去る10月8日(日)第三回文学フリマ福岡に寝坊することなく出店してきた。
今回は東京以外で初の会場変更をした文フリとなる。
スタッフの努力が実り、フロアが一つになったことで一体感のある雰囲気が作られていた。
私は例の如く半官半民ならぬ半スタッフ半出店者で、設営にも加わり、本を売った。今回の福岡は最初から歴史小説が売れ、歴史小説を探し求めている猛者から、釣りはいりませんというイケメン、気になってましたと買ってくれる人と調子が良かった。
短編「忍嚆矢」は色々あって原価が上がり頁数の割に高めの値段となっている。値段は高かろうが、買う人は買うと思っているが、今回はそれを裏付けるほど、「面白そうですね。買います」という人がいて、エネルギーを貰った。
昼食後は睡魔に襲われ、うつらうつらしながら、離れた場所に陣取る妻の後頭部を見ていた。このままではいかぬと、眠気覚ましに徘徊して少し本を買った。
第一回から顔見知りだけれど、出店は初めてという人の本も買って、これから読むのが楽しみである。
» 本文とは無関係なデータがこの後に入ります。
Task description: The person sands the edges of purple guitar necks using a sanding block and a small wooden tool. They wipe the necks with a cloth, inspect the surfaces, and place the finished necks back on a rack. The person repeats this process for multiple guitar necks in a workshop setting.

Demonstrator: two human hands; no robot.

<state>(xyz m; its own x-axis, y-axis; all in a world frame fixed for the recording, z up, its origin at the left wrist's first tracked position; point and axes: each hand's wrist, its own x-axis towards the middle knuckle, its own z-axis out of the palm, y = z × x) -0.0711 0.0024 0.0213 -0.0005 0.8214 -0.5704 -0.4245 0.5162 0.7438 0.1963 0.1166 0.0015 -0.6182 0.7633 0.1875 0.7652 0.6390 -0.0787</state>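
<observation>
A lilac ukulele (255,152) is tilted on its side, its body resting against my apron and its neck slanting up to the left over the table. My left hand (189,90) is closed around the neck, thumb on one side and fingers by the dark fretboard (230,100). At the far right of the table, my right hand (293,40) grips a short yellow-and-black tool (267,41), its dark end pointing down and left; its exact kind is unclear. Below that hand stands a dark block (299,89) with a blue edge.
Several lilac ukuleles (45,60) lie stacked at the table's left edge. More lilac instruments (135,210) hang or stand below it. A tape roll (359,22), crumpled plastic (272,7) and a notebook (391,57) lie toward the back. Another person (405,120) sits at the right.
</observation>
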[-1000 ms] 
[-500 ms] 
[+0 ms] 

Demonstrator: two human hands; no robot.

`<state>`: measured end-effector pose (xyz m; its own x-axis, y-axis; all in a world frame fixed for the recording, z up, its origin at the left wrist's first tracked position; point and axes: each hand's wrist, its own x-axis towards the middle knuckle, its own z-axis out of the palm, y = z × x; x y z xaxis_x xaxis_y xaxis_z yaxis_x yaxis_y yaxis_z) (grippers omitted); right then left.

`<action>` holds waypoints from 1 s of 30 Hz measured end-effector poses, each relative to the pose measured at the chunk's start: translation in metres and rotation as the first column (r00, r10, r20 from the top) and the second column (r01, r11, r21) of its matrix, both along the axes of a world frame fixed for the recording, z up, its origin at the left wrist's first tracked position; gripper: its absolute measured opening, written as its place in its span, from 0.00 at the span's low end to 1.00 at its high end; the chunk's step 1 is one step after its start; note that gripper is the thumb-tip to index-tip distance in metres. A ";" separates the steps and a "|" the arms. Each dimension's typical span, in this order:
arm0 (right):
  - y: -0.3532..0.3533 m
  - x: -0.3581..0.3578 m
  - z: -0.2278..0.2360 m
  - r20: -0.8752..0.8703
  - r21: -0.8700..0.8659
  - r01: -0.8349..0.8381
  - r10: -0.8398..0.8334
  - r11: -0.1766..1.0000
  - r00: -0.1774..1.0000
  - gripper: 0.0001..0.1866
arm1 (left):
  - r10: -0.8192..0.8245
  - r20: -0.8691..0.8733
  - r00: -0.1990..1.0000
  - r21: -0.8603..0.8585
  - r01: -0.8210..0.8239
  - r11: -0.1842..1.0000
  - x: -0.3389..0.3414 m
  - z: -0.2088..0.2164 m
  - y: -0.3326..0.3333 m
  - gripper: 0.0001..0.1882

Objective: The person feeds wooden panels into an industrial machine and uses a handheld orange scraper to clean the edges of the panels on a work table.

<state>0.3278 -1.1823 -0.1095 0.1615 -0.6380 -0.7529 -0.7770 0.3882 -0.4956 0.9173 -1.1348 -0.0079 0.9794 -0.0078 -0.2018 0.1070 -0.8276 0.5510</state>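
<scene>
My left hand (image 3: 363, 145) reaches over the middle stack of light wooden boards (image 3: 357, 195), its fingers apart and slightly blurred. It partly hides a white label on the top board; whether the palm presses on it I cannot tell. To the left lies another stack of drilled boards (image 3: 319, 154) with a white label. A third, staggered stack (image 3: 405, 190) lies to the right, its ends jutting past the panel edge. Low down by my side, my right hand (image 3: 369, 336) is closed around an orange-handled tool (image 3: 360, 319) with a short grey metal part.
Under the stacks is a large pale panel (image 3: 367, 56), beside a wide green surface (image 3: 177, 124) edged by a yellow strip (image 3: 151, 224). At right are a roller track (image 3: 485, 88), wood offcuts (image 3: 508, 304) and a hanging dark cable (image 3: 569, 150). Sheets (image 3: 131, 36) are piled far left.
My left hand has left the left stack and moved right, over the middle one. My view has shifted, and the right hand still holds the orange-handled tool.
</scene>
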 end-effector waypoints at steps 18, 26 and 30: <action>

撤収中に某スタッフちゃんのギターが度々勝手に倒れていたのが印象的だった。

終了後は懇親会に参加し、持ち芸の金勘定を披露した。
二次会にはど真ん中に座ったため、左右両方の面白い話を聞けた。主に参加したのは文学談義のほうである。久しぶりに作品について話せたので充実した一時となった。
途中、そろそろバスの時間だと京都代表は言う。
岩手代表は「度々やらかしているから、早く行った方がいい」と彼をバス乗り場へ向かわせた。
二次会終了後は数人を「ラーメン食いに行きましょう」とナンパし外に出たところで、京都代表から「バスに乗り遅れました」と連絡が入る。
それでもバスの乗り遅れ。これも風物詩だ。
トマトラーメンを食べているところで京都代表も再度合流し、日付をまたいで話し込む。最後は望月代表の一声で解散となった。一人一人と「では次回の文フリで」と別れていく。
宿の鍵は一つ。先に帰っている妻は起きてくれているだろうか。電柱に頭をぶつける韓国人のお兄さんを見ながらつまらぬ心配をした。
第三回文学フリマ福岡はつつがなく終了した。